Appendix E
Glossary, Phase-Gate Timeline & Learning/Community Map
An appendix earns its place by being the page you keep open at the bench: this one collapses the guide's vocabulary into a single scannable glossary, lays the 24–60 month land-to-go-live schedule on one critical-path table, and points you at the certifications, conferences, and feeds that keep the rest from going stale between editions.
What you'll decide here
- Use the glossary as a decoder ring: every acronym in the body chapters resolves here, with the canonical chapter that owns the full treatment named in the third column — jump there when the one-line definition is not enough.

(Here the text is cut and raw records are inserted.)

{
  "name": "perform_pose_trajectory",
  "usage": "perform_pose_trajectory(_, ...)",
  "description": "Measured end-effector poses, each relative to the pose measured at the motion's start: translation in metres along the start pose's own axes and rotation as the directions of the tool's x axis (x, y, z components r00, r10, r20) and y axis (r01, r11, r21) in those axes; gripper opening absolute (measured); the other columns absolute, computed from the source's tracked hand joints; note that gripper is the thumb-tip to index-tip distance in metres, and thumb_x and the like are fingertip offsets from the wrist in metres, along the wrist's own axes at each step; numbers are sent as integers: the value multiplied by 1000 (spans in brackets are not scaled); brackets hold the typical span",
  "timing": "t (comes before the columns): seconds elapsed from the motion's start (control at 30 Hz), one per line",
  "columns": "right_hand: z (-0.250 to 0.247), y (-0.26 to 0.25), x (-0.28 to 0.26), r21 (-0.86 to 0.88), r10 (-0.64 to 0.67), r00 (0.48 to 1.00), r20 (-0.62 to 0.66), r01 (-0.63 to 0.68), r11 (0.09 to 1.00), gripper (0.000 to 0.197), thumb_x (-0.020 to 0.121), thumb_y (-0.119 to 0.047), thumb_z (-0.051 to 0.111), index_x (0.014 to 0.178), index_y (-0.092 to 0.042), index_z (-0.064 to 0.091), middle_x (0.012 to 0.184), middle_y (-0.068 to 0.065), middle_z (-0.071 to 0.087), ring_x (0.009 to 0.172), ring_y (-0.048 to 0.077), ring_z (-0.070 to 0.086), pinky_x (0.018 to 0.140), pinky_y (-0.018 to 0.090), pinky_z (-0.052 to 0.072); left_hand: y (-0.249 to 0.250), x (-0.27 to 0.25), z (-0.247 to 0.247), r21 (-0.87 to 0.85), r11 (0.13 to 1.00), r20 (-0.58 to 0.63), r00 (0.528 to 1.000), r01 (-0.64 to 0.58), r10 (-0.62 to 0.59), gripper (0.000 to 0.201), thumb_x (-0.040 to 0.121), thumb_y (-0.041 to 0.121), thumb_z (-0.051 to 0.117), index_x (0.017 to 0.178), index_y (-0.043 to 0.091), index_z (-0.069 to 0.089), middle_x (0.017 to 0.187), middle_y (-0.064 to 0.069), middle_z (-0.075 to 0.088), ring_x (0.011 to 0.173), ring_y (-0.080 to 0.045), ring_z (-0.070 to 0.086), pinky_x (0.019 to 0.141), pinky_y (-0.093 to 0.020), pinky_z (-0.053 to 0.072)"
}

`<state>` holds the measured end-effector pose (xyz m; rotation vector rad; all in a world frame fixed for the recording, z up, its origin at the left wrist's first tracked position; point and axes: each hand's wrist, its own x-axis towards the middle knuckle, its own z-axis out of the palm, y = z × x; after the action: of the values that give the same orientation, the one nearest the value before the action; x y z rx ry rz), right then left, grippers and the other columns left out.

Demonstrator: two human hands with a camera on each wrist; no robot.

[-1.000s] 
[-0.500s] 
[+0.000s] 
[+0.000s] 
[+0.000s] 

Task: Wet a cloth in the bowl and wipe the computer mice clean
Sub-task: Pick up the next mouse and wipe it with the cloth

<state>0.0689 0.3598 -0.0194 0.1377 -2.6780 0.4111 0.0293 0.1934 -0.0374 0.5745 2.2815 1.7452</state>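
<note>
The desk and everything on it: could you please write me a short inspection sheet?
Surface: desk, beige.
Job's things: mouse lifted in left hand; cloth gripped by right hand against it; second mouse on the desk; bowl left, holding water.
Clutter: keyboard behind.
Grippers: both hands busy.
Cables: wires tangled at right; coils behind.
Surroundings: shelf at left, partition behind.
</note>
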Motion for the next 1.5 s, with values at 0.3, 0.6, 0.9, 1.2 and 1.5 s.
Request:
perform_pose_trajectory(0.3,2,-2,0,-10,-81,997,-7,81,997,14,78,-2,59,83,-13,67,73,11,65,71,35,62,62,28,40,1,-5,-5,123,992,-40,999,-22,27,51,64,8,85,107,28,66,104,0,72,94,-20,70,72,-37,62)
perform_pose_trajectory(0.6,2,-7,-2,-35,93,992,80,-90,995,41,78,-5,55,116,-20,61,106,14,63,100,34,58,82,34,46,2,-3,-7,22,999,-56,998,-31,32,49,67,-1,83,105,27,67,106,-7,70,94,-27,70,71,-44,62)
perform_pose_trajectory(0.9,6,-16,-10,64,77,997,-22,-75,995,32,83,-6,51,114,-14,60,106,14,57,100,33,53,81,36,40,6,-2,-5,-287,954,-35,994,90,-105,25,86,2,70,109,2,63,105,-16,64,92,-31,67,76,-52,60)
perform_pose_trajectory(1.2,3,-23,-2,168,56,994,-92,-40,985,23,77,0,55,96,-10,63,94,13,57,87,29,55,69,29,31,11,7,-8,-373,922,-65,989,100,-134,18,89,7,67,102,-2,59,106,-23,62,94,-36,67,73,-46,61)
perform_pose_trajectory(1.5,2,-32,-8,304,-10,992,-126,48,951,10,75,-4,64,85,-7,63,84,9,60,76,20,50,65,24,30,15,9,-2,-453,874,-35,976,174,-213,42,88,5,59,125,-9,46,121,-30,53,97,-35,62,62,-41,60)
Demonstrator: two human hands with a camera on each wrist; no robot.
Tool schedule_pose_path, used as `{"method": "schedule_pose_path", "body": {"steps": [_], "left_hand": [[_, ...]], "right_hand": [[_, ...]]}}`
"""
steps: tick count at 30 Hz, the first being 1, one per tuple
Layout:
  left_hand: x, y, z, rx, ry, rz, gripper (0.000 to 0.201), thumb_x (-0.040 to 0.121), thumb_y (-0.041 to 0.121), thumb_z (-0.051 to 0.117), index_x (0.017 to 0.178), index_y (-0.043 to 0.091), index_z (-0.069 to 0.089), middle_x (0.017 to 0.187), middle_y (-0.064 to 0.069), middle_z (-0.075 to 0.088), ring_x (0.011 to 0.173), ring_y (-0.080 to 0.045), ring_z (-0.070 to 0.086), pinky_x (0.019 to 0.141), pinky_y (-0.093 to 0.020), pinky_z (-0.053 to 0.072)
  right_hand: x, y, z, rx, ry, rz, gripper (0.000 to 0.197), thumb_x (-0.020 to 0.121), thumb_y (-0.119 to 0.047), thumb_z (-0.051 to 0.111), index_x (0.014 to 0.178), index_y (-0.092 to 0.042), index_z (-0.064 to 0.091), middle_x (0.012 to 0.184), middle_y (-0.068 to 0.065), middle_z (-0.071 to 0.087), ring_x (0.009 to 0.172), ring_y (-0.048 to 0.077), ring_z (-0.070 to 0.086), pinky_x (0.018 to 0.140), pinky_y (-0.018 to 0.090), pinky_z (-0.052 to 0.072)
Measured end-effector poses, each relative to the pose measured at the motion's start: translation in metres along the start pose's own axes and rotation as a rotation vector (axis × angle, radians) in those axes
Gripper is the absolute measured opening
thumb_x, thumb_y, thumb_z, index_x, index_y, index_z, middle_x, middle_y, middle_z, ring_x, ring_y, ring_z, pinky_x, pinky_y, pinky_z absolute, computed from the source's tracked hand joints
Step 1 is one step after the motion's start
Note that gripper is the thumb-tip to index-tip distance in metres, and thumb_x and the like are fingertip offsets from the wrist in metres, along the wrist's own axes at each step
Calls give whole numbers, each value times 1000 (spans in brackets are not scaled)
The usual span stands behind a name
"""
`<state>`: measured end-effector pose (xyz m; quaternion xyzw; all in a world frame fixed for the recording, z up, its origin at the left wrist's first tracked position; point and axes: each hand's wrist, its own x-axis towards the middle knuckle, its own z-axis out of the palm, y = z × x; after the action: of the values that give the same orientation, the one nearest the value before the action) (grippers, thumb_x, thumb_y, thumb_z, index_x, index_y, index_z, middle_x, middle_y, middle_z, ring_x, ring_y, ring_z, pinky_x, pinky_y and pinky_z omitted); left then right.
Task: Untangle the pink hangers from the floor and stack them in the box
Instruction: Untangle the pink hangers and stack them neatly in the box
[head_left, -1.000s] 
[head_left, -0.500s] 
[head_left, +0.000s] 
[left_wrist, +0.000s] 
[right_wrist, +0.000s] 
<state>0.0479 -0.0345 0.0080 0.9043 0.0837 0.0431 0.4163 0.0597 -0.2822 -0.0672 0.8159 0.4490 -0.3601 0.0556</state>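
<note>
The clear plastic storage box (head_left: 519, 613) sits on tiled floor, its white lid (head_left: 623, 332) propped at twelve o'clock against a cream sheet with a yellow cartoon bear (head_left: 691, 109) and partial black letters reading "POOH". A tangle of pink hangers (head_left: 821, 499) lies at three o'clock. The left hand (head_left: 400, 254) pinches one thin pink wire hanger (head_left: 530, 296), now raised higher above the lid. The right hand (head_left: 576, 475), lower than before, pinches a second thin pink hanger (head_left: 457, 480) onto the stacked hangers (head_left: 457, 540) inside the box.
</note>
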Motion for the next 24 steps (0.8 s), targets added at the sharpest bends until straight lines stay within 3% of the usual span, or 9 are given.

- Read the phase-gate timeline as a critical path, not a checklist: the bolded gate rows are the ones that serialize the whole program; durations off the critical path can overlap, but a slip on a critical-path gate slips go-live one-for-one.
- Treat the month ranges as planning anchors, not commitments — they are 2026 practitioner medians for a >50 MW greenfield AI build; a retrofit or colo fit-out compresses the front half, and a contested interconnection or substation lead time blows out the back half.
- Work the learning/community map as a maintenance plan: pick one certification track per discipline on your team, put the two or three anchor conferences on the calendar, and subscribe to the feeds so the figures in this guide are corrected by primary sources, not by a competitor's outage.
This appendix is the reference layer the rest of the guide leans on. It does three jobs. First, it is the glossary — a single alphabetized table that resolves every term of art the body chapters use, from efficiency ratios (PUE, WUE, ERF) through utilization metrics (MFU, MBU, goodput) to fabric and packaging vocabulary (NVLink domain, CoWoS, HBM, RoCE) and the program-management primitives (SU, ETTR, phase gate). Each entry names the chapter that owns the full treatment, so the glossary doubles as an index. Second, it is the phase-gate timeline — the 24-to-60-month sequence from raw land to a live cluster, with realistic durations and the critical path called out, because a common scoping error is treating parallelizable work as serial and serial work as parallelizable. Third, it is the learning and community map — the certifications, conferences, and feeds that let a practitioner keep this material current after the ink dries.
None of this is meant to be read front-to-back. It is meant to be searched. The tables are dense on purpose.
Glossary — efficiency, utilization & thermal metrics
The metric stack is split across three tables so each stays scannable. This first table covers the facility-efficiency and workload-utilization ratios; the canonical definitions and the post-PUE metric stack are built out in Chapter 15.1, with the utilization metrics anchored in Chapter 0.3 and the goodput reframing in Chapter 12.2.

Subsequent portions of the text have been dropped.